AWS Security Engineer

AWS Security Engineer

6 Month Contract

Essex (Hybrid)

£525/day (Inside IR35)

AWS Security Engineer needed for a 6 Month Contract in Essex (Hybrid). Active SC Security Clearance preferred. Start asap in Jan/Feb 2026.

Hybrid Working - 3-4 days/week remote (WFH), and 1-2 days/week working on-site from the office based in Grays (Essex).

A chance to work with a leading global IT and Digital transformation business specialising in delivering large-scale Government projects.

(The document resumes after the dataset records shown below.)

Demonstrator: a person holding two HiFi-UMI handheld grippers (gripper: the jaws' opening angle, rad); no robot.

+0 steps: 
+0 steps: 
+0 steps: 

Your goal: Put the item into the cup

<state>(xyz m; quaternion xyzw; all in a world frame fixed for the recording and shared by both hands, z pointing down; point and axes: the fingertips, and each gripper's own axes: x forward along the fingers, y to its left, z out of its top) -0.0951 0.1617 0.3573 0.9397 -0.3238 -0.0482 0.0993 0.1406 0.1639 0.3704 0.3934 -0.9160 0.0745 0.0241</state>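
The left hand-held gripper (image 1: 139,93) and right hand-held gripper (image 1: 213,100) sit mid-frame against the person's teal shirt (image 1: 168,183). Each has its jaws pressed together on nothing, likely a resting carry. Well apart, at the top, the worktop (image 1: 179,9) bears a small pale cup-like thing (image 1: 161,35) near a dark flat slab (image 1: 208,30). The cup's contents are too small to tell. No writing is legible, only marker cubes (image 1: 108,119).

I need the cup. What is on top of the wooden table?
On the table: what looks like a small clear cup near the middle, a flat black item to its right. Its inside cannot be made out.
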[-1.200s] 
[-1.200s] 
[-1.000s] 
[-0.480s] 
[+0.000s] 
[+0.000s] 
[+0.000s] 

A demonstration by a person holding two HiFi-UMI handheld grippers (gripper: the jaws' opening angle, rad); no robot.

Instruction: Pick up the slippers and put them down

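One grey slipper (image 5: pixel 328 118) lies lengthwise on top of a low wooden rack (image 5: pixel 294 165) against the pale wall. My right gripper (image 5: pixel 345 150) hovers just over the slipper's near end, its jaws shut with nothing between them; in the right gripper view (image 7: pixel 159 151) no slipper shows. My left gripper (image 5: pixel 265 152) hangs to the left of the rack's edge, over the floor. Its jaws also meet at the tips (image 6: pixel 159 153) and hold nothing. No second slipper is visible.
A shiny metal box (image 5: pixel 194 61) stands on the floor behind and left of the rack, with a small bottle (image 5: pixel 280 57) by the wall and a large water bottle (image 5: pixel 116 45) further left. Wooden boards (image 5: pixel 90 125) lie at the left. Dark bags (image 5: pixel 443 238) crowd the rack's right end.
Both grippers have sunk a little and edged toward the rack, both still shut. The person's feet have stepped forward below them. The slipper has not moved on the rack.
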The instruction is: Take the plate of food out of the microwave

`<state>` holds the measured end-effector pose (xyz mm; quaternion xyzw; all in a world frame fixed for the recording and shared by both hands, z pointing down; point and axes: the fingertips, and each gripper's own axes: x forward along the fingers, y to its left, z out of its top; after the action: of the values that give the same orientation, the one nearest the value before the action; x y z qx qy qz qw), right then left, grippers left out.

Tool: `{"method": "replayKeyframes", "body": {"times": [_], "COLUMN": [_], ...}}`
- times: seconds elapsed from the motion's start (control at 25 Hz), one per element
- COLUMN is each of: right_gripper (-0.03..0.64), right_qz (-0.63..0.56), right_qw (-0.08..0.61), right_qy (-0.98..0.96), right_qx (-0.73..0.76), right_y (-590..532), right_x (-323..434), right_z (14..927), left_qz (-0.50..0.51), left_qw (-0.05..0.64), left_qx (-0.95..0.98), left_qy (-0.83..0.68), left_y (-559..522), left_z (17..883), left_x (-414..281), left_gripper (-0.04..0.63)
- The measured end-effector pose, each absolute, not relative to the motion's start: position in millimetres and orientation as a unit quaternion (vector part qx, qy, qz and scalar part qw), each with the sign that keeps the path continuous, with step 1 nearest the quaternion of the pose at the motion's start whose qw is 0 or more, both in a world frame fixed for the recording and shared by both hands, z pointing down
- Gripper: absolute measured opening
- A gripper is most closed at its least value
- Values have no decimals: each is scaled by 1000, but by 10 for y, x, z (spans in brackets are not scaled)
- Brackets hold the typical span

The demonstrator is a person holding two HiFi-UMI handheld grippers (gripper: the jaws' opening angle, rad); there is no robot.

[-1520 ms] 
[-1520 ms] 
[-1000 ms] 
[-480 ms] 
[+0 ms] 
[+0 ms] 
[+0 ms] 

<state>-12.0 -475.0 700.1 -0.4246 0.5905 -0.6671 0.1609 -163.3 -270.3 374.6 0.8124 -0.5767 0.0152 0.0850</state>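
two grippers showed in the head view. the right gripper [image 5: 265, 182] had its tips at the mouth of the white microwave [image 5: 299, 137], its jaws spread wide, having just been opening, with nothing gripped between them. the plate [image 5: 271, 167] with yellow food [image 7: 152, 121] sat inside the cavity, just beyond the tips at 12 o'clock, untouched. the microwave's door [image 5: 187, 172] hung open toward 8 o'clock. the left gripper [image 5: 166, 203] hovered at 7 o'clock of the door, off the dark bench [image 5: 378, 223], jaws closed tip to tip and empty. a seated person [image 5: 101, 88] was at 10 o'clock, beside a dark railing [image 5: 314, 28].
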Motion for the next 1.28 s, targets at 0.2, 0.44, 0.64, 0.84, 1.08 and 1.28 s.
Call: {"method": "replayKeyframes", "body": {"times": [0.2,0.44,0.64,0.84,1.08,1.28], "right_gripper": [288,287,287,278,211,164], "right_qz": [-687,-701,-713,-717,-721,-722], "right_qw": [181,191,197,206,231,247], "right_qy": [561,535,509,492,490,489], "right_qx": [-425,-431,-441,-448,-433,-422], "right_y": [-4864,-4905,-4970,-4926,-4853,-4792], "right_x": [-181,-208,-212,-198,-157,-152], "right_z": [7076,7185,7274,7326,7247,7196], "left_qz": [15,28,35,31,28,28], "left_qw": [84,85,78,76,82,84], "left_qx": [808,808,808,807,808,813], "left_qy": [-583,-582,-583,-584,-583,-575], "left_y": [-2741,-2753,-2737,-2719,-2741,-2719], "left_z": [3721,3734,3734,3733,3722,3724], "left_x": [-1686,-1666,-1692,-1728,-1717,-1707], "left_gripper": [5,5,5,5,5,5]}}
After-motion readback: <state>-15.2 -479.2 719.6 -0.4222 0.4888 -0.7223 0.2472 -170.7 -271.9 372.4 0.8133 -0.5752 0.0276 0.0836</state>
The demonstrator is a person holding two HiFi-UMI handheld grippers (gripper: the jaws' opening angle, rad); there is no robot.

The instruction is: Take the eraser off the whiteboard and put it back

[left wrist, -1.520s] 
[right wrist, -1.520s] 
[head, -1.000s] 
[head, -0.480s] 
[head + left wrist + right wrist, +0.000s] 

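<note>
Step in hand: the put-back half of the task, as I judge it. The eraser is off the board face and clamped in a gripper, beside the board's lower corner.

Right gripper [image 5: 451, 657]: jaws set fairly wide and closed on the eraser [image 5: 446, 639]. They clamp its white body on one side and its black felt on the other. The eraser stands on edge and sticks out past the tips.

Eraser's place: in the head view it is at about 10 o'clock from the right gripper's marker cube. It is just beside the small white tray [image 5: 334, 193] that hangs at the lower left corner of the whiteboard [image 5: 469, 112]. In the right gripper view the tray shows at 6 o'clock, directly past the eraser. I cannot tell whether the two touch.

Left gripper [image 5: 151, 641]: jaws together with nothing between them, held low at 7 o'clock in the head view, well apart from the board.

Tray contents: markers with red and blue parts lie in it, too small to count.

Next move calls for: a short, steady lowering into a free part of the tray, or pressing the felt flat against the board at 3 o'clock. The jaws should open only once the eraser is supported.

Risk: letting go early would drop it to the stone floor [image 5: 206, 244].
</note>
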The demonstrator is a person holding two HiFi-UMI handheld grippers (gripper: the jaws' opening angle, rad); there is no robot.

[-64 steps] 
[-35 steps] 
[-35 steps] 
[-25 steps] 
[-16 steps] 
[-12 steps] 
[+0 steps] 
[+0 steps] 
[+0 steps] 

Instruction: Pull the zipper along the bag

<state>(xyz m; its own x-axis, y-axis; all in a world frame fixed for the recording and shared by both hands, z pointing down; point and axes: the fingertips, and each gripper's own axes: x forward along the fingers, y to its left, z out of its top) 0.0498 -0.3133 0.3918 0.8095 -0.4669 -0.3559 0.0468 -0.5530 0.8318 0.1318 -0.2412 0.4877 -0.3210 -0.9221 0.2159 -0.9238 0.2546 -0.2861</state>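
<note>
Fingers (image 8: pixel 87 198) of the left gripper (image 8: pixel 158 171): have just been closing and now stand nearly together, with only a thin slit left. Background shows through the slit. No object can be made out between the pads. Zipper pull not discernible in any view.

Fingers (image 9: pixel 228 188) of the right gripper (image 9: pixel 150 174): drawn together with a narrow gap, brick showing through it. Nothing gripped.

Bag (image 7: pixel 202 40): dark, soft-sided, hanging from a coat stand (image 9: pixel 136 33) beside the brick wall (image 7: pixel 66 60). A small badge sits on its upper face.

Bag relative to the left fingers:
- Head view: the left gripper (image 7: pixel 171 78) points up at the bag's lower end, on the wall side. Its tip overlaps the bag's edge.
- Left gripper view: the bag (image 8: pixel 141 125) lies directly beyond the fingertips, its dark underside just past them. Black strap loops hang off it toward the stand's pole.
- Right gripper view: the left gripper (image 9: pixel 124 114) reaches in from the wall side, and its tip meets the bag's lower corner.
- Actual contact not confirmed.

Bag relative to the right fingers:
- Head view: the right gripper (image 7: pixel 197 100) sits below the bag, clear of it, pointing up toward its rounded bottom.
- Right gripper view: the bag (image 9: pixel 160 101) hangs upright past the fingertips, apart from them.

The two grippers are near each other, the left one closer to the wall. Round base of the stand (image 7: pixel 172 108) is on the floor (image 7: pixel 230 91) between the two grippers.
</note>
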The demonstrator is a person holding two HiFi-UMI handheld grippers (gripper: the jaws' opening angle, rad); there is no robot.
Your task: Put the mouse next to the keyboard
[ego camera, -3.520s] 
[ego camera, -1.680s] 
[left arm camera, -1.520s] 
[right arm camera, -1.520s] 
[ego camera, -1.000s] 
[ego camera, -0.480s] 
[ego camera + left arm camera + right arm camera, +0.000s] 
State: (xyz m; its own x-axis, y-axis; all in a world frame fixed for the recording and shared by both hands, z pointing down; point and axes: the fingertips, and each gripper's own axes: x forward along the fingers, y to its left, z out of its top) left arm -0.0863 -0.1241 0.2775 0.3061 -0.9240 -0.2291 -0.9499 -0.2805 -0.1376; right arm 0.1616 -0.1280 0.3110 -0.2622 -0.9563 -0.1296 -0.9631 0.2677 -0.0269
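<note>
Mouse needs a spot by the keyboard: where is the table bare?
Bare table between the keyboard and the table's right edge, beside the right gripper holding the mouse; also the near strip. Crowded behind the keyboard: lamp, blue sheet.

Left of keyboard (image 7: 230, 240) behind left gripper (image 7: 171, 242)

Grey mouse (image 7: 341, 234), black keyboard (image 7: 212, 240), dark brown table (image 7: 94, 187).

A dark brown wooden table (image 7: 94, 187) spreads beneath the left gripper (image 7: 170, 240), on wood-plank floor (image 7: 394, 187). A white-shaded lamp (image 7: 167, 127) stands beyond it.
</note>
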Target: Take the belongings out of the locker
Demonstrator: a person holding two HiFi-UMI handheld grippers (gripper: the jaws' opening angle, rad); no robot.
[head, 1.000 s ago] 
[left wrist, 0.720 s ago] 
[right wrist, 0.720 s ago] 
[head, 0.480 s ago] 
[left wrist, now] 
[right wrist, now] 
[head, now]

Key experience + tasks will include:

• Must have extensive AWS Cloud Security Engineering expertise.
• Key Objective: taking ownership of AWS Cloud Security across discovery, design, implementation + large-scale workload migration.
• The role sits at the centre of a major AWS transformation program including Landing Zone establishment, EUC/Citrix-to-WorkSpaces modernisation, and full datacentre migration.
• Shaping identity, compliance, guardrails, monitoring, MFA/Conditional Access, and ongoing hardening for production.
• Validating MFA, Conditional Access, encryption, logging in discovery phase.
• Designing + embedding IAM, RBAC, federation + authentication patterns into architectures.
• Defining AWS security guardrails, SCPs, monitoring + compliance baselines.
• Configuring IAM roles, key management, encryption, logging, CloudTrail, Config, GuardDuty + Security Hub.
• Supporting Landing Zone build-out including identity federation, tagging, audit + multi-account governance.
• Implementing VDI, WorkSpaces, Citrix security hardening, MFA, Conditional Access + admin console security.
• Validating security during pilot migration and bulk migration (200+ workloads) across IAM, MFA, encryption, BCP.
• Tuning monitoring dashboards, alerting + incident triage in hypercare.
• Technical Skills: IAM, RBAC, SCP, AWS Organizations, MFA, Conditional Access, Entra AD federation, CIS, compliance, encryption, KMS, RPO/RTO, enabling GuardDuty, Security Hub, CloudTrail, Config + migration security validation.